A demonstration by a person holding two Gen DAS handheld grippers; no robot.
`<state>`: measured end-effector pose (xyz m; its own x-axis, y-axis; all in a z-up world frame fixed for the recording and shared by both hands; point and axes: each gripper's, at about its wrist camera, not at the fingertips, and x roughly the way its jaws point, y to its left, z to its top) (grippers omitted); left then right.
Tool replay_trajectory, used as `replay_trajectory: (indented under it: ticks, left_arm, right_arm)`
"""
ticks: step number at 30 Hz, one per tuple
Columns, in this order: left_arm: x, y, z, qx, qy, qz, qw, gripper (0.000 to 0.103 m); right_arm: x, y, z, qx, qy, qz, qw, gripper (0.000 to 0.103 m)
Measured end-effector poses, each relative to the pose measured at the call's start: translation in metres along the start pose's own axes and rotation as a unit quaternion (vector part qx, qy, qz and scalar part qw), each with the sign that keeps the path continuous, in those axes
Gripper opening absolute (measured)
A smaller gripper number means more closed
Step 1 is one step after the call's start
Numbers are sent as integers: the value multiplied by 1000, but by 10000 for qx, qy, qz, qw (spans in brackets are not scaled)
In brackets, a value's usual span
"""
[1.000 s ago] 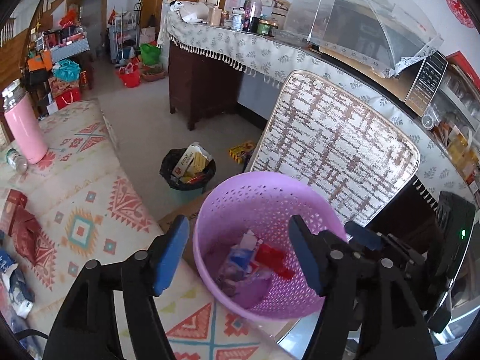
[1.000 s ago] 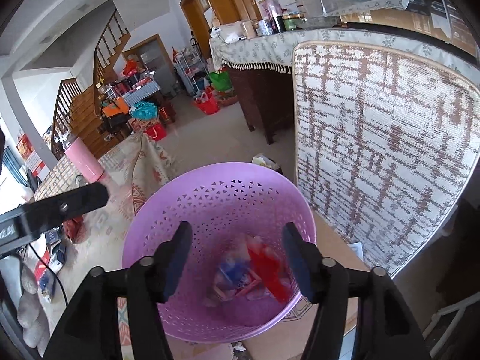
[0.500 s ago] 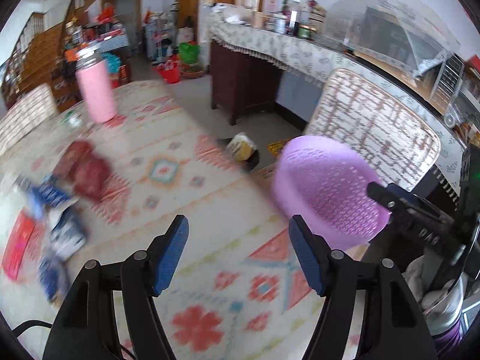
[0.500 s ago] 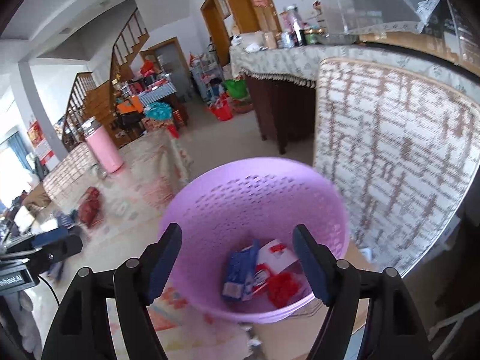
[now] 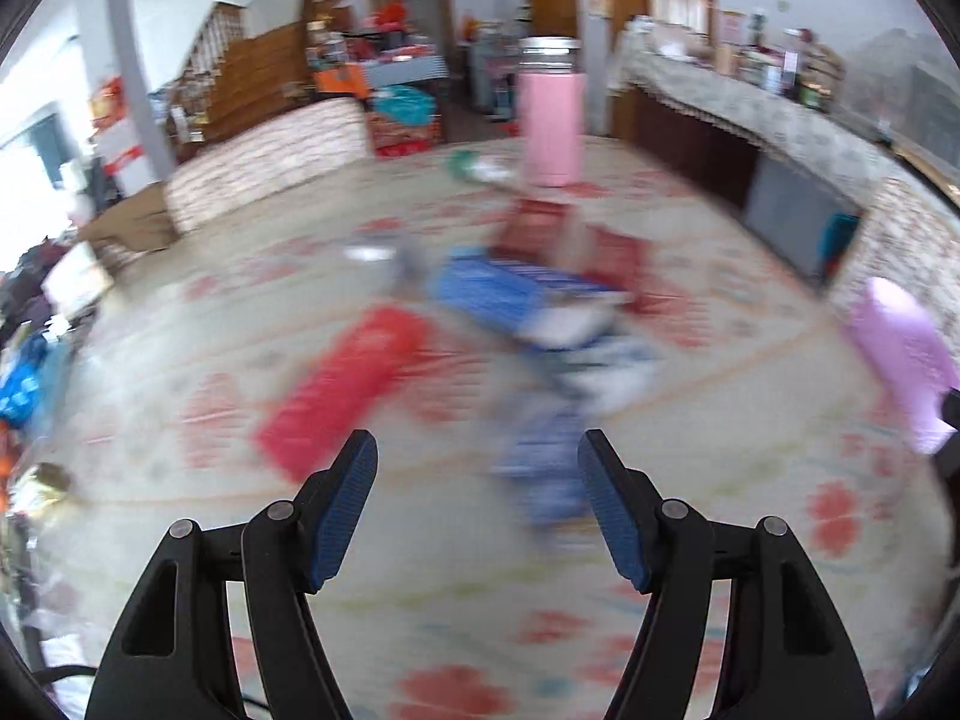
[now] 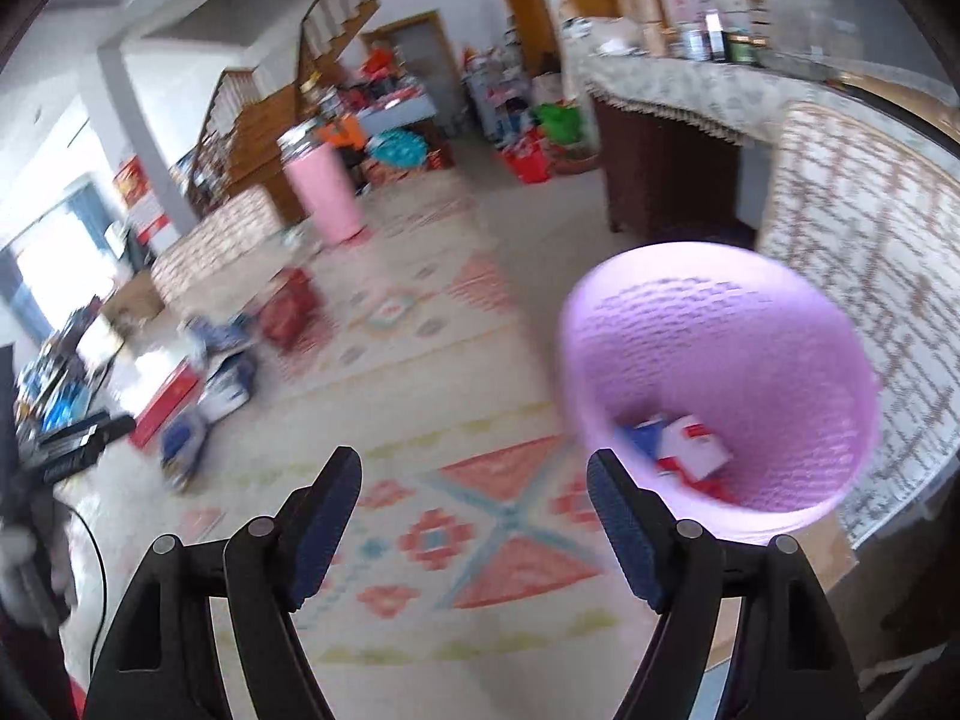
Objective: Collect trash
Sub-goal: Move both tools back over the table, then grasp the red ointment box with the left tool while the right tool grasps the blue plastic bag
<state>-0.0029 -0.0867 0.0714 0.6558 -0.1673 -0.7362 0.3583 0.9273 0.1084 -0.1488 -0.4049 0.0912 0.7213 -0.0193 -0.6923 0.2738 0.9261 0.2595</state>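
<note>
A purple perforated basket (image 6: pixel 774 360) stands on the patterned tablecloth (image 6: pixel 468 516) at the right and holds red, white and blue wrappers (image 6: pixel 684 444). It shows at the far right of the left wrist view (image 5: pixel 906 360). Loose trash lies on the cloth: a red packet (image 5: pixel 342 384), blue packets (image 5: pixel 510 294) (image 5: pixel 546 468) and dark red packets (image 5: pixel 606 252). My left gripper (image 5: pixel 477 450) is open and empty above the cloth, near the blue packet. My right gripper (image 6: pixel 474 462) is open and empty, left of the basket.
A tall pink flask (image 5: pixel 551 120) stands at the far side of the cloth. A woven chair back (image 6: pixel 870 276) rises behind the basket. A cloth-covered sideboard (image 6: pixel 678 90) with jars runs along the right. Clutter fills the far room.
Both grippers have swung left, away from the basket. The left one now faces the loose trash on the cloth. The basket has slid to the right in both views.
</note>
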Motion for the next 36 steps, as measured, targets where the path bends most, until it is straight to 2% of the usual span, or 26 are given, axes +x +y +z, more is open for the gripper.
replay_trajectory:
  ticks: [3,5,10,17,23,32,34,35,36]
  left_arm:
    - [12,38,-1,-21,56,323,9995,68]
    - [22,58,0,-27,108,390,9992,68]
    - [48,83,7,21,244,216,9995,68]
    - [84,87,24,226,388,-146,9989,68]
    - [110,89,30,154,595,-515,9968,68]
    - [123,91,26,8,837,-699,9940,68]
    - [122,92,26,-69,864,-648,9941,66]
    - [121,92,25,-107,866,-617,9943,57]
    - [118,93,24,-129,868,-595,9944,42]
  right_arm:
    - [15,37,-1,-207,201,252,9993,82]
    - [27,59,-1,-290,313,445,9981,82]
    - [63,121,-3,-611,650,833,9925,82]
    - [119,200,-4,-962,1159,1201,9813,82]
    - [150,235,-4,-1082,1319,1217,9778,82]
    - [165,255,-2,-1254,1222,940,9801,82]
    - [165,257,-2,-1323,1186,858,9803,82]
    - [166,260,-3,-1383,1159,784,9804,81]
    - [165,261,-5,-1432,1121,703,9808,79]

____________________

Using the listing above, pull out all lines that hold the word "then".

`<state>`: measured end-effector pose (xyz m; its own x-axis, y-axis; all in a z-up world frame fixed for the recording and shared by both hands; point and axes: each gripper's, at about its wrist camera, not at the fingertips, and x roughly the way its jaws point, y to its left, z to its top) (grippers omitted); left then right.
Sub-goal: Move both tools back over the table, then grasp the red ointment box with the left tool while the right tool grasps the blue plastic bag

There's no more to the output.